We now have vital new data with the recent release of Vital Signs, an in-depth state-by-state analysis of STEM education published by Change the Equation, a nonprofit, nonpartisan, CEO-led initiative that is mobilizing the business community support for STEM learning.

Unfortunately, and not surprisingly, the Vital Signs for California offers mixed news. While our state’s 8th Grade Math scores on the National Assessment of Educational Progress (NAEP) exam improved six points from 267 in 2003 to 273 in 2011, our students are still 26 points below the NAEP’s cut off for “proficient” of 299.

In Science, California students came short of the “Basic” level determined by the NAEP.

These sub-par scores aren’t surprising, given that the number of hours dedicated to Science learning in California elementary schools has actually fallen from a nation-leading three hours a week in 1994, to a below-average 1.8 hours per week in 2008.

Fortunately, Vital Signs does not just offer more gloom and doom.

It also shines the light on the assets that California can leverage to address the STEM education challenge, including a relatively well-educated STEM teaching force, a steadily growing and recession-proof demand for STEM workers, and a growing shift in policy to prioritize STEM education, as evidenced by the state’s adoption of Common Core Standards for Mathematics and its leadership in the development of Next Generation Science Standards.
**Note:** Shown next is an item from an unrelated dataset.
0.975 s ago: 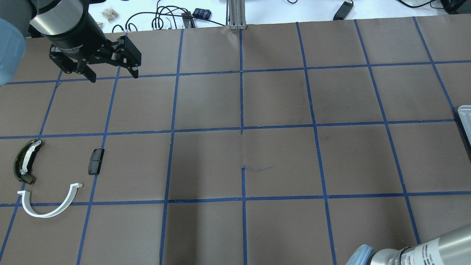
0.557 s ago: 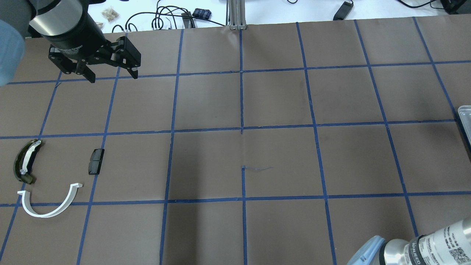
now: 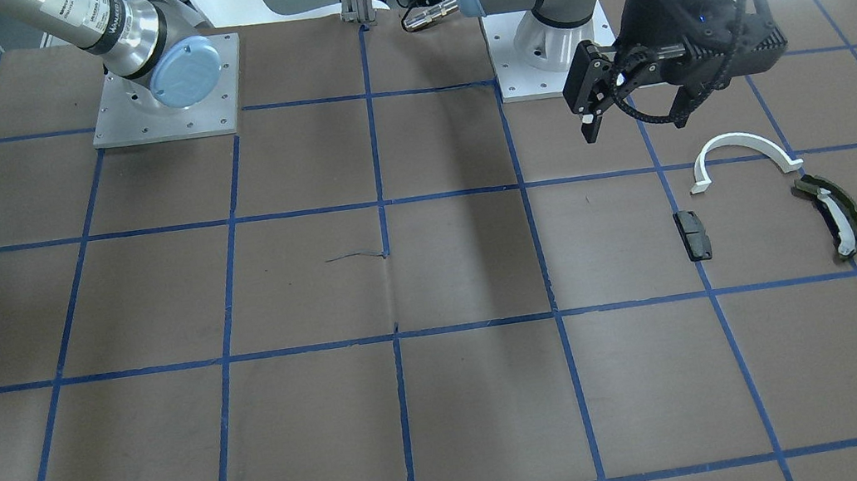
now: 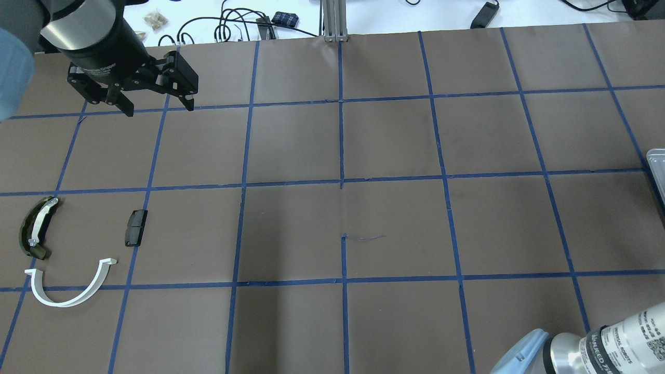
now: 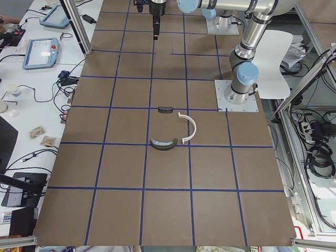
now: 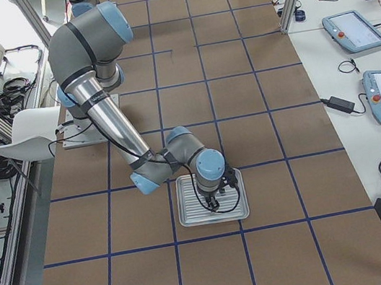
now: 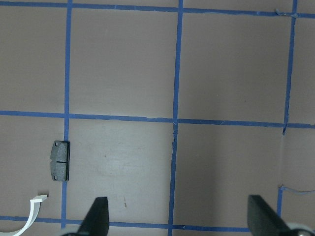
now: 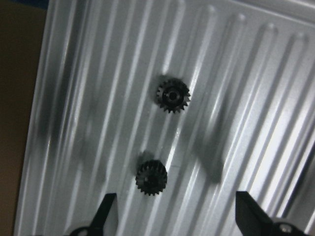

Taken together, these new standards provide the framework to drive high quality STEM teaching and learning for all students in California.

In addition to laying out the challenges and opportunities for California STEM education, Vital Signs for California also provides concrete recommendations about what our state needs to do to improve STEM education.

Being clear about our challenges, understanding our strengths, and celebrating our successes are key to improving STEM education.

And at CSLNet’s upcoming California STEM Summit – Oct 15 and 16 in San Diego – that’s exactly what we’ll be doing: bringing together business leaders, educators, policymakers, and students to advance STEM learning across California.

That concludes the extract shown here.